É precisamente este elemento subjetivo—para o qual não existe marcação morfológica no português—que permite certa frouxidão (ou convida a certa cautela) nas traduções do Present Perfect. As demonstrações de incompetência não cessaram; pelo contrário, apenas se agravam. Assim, traduzir has demonstrated por demonstrou, embora não esteja equivocado, pode soar como se o presidente houvesse parado de dar mostras de despreparo, o que está longe de ser verdade; assim, o uso de um tempo contínuo seria uma opção ideológica, uma explicitação do que o texto deixa inferir. O tradutor poderia, contudo, evitar a pecha de fazer decalque, substituindo tem demonstrado por vem demonstrando—ambas, como vimos, têm o mesmo valor.

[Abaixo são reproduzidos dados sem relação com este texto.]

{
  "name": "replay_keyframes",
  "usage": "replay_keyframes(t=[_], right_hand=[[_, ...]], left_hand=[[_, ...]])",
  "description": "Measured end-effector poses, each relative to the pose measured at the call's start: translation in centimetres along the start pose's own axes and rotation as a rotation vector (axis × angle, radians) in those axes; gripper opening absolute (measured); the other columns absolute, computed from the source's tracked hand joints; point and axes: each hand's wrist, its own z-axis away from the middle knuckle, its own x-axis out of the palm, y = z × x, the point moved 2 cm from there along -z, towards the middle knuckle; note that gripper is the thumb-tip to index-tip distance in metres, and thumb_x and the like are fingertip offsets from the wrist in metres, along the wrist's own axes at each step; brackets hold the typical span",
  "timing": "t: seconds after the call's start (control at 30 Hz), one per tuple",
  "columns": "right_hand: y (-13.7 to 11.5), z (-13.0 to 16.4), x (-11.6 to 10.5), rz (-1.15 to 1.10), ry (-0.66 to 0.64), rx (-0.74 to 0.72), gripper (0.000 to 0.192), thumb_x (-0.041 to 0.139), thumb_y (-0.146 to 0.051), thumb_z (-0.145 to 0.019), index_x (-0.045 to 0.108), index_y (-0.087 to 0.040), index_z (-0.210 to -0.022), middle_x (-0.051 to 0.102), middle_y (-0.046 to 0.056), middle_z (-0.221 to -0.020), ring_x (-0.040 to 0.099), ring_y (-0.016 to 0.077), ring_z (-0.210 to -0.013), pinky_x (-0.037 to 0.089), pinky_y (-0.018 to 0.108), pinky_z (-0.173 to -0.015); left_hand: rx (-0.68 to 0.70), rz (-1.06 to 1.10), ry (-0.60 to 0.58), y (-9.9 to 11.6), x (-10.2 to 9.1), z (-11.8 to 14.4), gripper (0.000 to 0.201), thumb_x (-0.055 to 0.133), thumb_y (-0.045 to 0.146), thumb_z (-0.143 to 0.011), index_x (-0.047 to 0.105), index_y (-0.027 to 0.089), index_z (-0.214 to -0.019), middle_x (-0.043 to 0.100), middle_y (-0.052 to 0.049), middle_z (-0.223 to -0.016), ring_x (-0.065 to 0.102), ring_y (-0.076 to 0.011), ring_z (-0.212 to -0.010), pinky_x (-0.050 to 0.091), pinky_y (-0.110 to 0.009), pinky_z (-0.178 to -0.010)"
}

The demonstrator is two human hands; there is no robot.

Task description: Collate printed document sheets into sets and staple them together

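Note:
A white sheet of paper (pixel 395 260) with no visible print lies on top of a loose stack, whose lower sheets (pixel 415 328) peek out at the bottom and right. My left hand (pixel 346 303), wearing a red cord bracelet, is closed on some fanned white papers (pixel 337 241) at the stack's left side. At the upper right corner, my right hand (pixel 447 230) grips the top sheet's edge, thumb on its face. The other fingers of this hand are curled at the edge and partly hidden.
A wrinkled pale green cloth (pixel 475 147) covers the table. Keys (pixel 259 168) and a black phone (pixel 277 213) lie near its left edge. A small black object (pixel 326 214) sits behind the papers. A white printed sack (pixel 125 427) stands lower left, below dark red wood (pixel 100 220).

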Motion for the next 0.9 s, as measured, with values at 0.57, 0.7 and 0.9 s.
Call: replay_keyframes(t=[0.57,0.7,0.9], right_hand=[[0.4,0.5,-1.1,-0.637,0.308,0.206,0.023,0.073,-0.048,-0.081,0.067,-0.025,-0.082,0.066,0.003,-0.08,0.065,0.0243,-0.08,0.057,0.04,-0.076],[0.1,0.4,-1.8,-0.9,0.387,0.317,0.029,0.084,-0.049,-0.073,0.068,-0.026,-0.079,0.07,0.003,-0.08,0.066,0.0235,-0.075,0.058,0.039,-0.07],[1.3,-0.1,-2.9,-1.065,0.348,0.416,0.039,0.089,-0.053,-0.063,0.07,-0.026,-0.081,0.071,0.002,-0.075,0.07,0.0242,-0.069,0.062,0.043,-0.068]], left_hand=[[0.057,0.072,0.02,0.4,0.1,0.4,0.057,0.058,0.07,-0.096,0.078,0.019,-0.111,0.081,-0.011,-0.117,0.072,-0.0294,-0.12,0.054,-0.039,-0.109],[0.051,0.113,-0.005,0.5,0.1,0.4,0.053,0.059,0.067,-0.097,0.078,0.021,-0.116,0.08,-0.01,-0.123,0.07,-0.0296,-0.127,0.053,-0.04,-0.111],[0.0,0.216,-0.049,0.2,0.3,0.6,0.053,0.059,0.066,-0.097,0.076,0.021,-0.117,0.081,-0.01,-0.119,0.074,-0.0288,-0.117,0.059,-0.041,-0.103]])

No caso do segundo uso, has thrown, a tradução pelo pretérito perfeito também é ideologicamente motivada: seguramente, em nome da uniformidade (e com base nos fatos), poderíamos traduzir vem mergulhando, mas isso poderia dar a impressão de que ainda não estamos completamente no abismo: a escolha do pretérito perfeito implica que já estamos, e portanto parece uma opção ideológica mais condizente com o tom do artigo.

Como se vê, a seleção de tempos verbais e de sua tradução, como tudo mais em se tratando de representações lingüísticas, é ideologicamente motivada. Nenhum tempo verbal enfatiza isso com tanta força quanto o Present Perfect—justamente um tempo que insere o ponto de vista do falante na estrutura, e convida a inferências. A tradução apresentada do trecho não é neutra, procurando não apenas alinhar-se às opções ideológicas da autora, mas enfatizá-las, oscilando entre explicitar ora a inferência sobre a relevância presente, ora a marcação temporal pretérita do Present Perfect. Em ambos os casos, a escolha implica perdas, mas isso é algo inevitável em se tratando seja de traduzir tempos verbais para os quais não há equivalente, seja de eleger um desqualificado.